Nearly 29,000 individuals in Washtenaw County are without health insurance and the Washtenaw Health Initiative, a volunteer group organized to prepare the county for the full implementation of the federal health care reform, said it knows the way to increase access to insurance.
Washtenaw Health Initiative leaders asked the Ypsilanti City Council Tuesday night to consider becoming a charter member and giving a “token amount” of money, $1,000, toward the cause.
In June, Norm Herbert, retired treasurer for theUniversity of Michigan and one of the initiative’s leaders, pitched a similar idea to the Ann Arbor City Council, asking the city to contribute $20,000 over atwo-year period.
Tom Biggs, a volunteer for the group, asked the Ypsilanti council to donate a far less amount of money than Ann Arbor in light of the budget restraints and cuts the city is facing.
“If you can find you can do some token amount, it sends an important message that the community is involved with it,” he said. “No matter how small it is, we want to make sure we’re sending that message.”
The WHI’s mission, Biggs said, is to improve the health of low-income, uninsured and Medicaid recipients in Washtenaw County by bringing together organizations to coordinate and leverage resources, generate innovative ideas and consider opportunities to work together.
Last July, the University of Michigan Health System, St. Joseph Mercy Health System and theCenter for Healthcare Research & Transformation, a nonprofit supported by U-M and Blue Cross Blue Shield of Michigan, announced they would collaborate to study ways to handle the influx of patients expected as a result of the health care reform.
Research conducted by the Center for Healthcare Research and Transformation discovered that in 2010, 69.9 percent of the county’s 340,961 residents had private health care insurance. Close to 12 percent of residents were covered by Medicare, 11.3 percent were covered by Medicaid and approximately 2,475 individuals were eligible for Medicaid but not enrolled.
The WHI is estimating that when the major provisions of the Affordable Care Act go into effect in 2014, 23,866 uninsured individuals in the county may become insured via Medicaid or health insurance exchanges and an additional 34,545 primary care visits will occur.
In addition to a lack of access to primary care, dental care access is very limited for uninsured adults and adult Medicaid recipients. Few dentists accept new Medicaid patients and many individuals end up utilizing the hospital emergency departments for acute dental issues, Biggs said.

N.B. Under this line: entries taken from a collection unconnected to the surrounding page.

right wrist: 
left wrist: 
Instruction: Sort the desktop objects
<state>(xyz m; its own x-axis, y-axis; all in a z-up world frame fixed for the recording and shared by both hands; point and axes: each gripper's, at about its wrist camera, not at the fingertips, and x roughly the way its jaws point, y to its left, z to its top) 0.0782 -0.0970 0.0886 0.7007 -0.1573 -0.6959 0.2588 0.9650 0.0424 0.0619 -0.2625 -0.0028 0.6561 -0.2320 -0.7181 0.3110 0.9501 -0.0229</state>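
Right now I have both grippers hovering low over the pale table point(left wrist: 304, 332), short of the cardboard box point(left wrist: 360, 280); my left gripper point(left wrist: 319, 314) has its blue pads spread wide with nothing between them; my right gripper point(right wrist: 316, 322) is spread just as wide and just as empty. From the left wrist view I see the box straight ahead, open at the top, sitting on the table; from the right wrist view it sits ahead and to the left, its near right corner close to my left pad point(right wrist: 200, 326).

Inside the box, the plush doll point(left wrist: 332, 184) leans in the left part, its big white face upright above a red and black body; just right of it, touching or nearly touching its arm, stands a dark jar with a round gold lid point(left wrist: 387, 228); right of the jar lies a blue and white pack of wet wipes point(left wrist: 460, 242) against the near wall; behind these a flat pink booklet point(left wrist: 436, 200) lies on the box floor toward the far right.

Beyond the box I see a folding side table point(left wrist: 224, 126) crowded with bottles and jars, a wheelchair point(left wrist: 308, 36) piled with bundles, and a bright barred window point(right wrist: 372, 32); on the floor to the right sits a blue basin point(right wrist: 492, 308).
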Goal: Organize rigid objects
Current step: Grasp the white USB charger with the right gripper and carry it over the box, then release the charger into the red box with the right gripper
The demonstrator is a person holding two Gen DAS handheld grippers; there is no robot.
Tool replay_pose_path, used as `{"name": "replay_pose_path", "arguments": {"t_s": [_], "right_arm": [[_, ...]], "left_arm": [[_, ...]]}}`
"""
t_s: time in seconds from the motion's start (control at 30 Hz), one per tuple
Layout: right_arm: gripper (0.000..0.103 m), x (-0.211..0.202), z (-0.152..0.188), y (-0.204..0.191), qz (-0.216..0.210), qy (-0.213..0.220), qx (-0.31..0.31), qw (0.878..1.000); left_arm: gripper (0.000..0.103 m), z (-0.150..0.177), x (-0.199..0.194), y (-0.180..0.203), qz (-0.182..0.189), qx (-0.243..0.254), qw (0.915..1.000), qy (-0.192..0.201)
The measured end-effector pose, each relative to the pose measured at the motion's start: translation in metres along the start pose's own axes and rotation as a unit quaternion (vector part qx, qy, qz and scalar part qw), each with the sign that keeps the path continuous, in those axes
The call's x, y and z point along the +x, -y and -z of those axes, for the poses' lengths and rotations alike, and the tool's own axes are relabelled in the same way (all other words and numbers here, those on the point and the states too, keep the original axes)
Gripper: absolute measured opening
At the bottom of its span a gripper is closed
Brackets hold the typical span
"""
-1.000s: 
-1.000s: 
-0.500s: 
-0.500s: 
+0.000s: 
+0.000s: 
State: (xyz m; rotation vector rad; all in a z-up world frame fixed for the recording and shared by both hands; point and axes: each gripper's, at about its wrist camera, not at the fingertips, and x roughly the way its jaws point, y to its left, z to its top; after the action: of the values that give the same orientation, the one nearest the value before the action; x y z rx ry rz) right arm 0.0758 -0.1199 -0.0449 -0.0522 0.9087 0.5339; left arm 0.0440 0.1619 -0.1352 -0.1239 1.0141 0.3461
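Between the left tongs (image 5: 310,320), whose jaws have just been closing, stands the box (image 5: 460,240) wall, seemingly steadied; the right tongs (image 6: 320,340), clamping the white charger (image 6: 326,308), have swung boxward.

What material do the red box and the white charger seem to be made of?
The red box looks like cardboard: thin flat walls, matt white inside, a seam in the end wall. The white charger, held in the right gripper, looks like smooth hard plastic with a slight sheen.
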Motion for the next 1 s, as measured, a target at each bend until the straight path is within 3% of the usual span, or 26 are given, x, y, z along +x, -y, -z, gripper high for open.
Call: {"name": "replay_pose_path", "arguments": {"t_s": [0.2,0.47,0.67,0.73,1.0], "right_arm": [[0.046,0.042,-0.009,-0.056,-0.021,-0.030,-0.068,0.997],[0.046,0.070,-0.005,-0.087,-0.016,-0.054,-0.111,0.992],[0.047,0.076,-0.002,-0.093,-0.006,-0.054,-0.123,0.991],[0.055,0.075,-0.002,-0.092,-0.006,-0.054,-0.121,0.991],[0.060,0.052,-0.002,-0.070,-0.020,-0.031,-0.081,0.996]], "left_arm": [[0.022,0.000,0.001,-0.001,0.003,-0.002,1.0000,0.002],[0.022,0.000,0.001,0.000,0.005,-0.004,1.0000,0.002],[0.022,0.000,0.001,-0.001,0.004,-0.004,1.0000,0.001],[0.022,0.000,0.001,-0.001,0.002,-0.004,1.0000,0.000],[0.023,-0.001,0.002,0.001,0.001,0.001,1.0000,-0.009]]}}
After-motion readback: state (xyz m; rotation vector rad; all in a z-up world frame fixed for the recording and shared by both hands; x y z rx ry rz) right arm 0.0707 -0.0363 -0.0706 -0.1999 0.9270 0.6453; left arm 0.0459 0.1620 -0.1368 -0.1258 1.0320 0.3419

“Only 15 percent accept Medicaid and only 8 percent accept new cases,” he said.
Nearly 4,700 emergency room visits are a result of dental related issues, according to Biggs.
“That’s not dental care,” he said. “That’s pain management.”
Biggs said the initiative is already making a difference.
In March, AnnArbor.com reported the initiative helped 700 residents receive and keep their coverage and state assistance.
Workers Tiffany Gore and Liz Ahrens helped more than 200 single adults who were close to losing their Medicaid coverage keep it. They also helped more than 200 eligible residents apply for food stamps and helped another 261 people apply for “medical assistance,” 69 for disability help and 22 for emergency relief.
Biggs expects those numbers to increase with the additional support of Ypsilanti, along with the rest of the county. “It’s a tremendous effort and most importantly we’re getting things done,” Biggs said.
Biggs said $100,000 has already been committed by the 32 charter member organizations already involved in the initiative. Members include the Corner Health System, Planned Parenthood of Mid and South Michigan, United Way of Washtenaw County and more.
Mayor Paul Schreiber said although cuts were made to the human services department in 2004, he believes the WHI is a “special organization” worth receiving funds. Schreiber stated he was impressed with the fact WHI has more than 70 participants and 40 organizations involved.
“ The list of organizations already involved is impressive,” Schreiber said. “I think it will be well worth our money to do this.”
The council proposed creating a resolution for the August meeting to show support for the initiative.